Symposia
LGBTQ+
Amelia Stanton, Ph.D. (she/her/hers)
Assistant Professor
Boston University
Boston, Massachusetts
Brett Dolotina, B.S. (they/them/theirs)
Research Assistant
Columbia University
New york, New York
Christopher Chiu, MA (he/him/his)
Clinical Psychology Doctoral Intern
Massachusetts General Hospital
Boston, Massachusetts
Norik Kirakosian, B.S. (they/them/theirs)
Predoctoral Psychology Trainee
University of Miami
Miami, Florida
Dana King, MA
Data Manager
Fenway Health
Boston, Massachusetts
Chris Grasso, MPH
Chief Information Officer
Fenway Health
Boston, Massachusetts
Jennifer Potter, MD MPH
Physician
Beth Israel Deaconess Medical Center
Boston, Massachusetts
Kenneth Mayer, MD (he/him/his)
Co-Director, The Fenway Institute
Fenway Health & Harvard Medical School
Boston, Massachusetts
Conall O'Cleirigh, Ph.D. (he/him/his)
Associate Professor
Massachusetts General Hospital/Harvard Medical School
Boston, Massachusetts
Abigail W. Batchelder, M.P.H., Ph.D. (she/her/hers)
Clinical Research Investigator/Clinical Psychologist/Assistant Professor
Harvard Medical School/Massachusetts General Hospital
Boston, Massachusetts
Background: Black, Indigenous, and other persons of color (BIPOC) experience disproportionately high mental health symptom severity compared to White individuals, as do transgender and gender diverse populations relative to cisgender individuals. However, few studies have assessed differences in common mental health disorders at the intersection of race and gender identity, limiting our understanding of populations that may need to be prioritized for treatment.

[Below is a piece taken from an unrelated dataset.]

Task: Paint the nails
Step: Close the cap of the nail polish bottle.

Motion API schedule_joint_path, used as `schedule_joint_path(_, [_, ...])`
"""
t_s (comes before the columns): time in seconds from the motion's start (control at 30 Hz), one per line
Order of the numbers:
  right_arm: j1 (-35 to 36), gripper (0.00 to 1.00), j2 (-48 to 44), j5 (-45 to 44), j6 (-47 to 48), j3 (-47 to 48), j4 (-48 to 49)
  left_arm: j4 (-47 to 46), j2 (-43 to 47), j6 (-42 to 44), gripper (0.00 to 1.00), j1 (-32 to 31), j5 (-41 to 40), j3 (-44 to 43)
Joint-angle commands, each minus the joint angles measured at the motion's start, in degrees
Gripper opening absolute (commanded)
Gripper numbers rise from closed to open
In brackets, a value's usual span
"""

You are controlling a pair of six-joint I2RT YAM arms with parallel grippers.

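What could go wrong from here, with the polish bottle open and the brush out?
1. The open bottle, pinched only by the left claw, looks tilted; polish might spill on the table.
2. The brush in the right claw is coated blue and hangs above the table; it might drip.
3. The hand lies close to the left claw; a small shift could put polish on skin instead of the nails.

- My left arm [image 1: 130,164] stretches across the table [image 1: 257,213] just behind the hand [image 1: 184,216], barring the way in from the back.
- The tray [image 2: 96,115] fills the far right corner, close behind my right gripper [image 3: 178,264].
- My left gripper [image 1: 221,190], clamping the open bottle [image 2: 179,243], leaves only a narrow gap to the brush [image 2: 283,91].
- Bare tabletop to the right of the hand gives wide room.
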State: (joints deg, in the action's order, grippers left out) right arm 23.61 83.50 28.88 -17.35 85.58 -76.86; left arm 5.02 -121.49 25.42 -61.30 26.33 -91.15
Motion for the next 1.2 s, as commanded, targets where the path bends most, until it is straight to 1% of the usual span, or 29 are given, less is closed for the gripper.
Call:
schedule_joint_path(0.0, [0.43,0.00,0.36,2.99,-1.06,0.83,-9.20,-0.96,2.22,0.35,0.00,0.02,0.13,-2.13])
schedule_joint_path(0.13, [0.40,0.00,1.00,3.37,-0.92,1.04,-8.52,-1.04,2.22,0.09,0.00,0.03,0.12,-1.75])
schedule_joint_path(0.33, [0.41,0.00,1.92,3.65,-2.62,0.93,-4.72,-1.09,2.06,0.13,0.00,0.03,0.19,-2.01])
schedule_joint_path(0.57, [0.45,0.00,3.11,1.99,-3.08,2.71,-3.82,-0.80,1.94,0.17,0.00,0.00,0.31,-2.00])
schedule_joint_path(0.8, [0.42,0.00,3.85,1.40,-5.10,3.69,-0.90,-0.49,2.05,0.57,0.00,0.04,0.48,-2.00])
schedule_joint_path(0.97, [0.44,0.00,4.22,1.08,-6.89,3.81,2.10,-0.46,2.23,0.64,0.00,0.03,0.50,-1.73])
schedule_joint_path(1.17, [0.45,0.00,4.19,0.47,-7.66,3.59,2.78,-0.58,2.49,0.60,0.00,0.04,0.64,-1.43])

Methods: Using electronic health record data from a community health center, we organized patients into 24 race*gender identity categories, with four race groups (White, Black, Asian, Other; Other was inclusive of Native American/Alaskan, Native Hawaiian, Multiracial) each paired with six gender identity groups (cisgender men and women, transgender men and women, nonbinary individuals assigned male and female at birth [AMAB/AFAB]). Inclusion criteria were: aged ≥18; attended a medical appointment between 10/2015 and 10/2018; and completed at least one PHQ-9 or GAD-7. For ease of interpretation, we compared the (1) severity of self-reported depression and anxiety and the (2) likelihood of meeting clinical thresholds (PHQ-9 >10, GAD-7 > 8) across the four race categories within three gender groups (cis and transmen, cis and transwomen, nonbinary individuals AMAB and AFAB).
Results: Participants (N=29,988) had an average age of 33.9 years (SD=13.1). There were significant differences in depression and anxiety symptom severity across race within men (F=43.3, F=27.3, ps< .001) and women (F=52.5, F=24.1, ps< .001), but not in nonbinary individuals. With respect to the likelihood of meeting clinical thresholds, significant differences were observed across race in men (χ2=177.8, p< .001) and women (χ2=259.6, p< .001), and the same was true for anxiety (χ2=123.8 and χ2=107.6, ps< .001); there were no significant differences across race among nonbinary participants. The likelihood of meeting for depression was highest among Black nonbinary AFAB participants (44.4%); the likelihood of meeting for anxiety was highest among Other transwomen (48.7%).
Conclusion:
There were striking differences in depression and anxiety symptom severity at the intersection of race and gender, with patterns suggesting significant disparities among nonbinary individuals across race, as well as among Black and transgender men and women who identified with Other races. Targeted prevention and treatment strategies that take intersectionality into account are critical to address these disparities.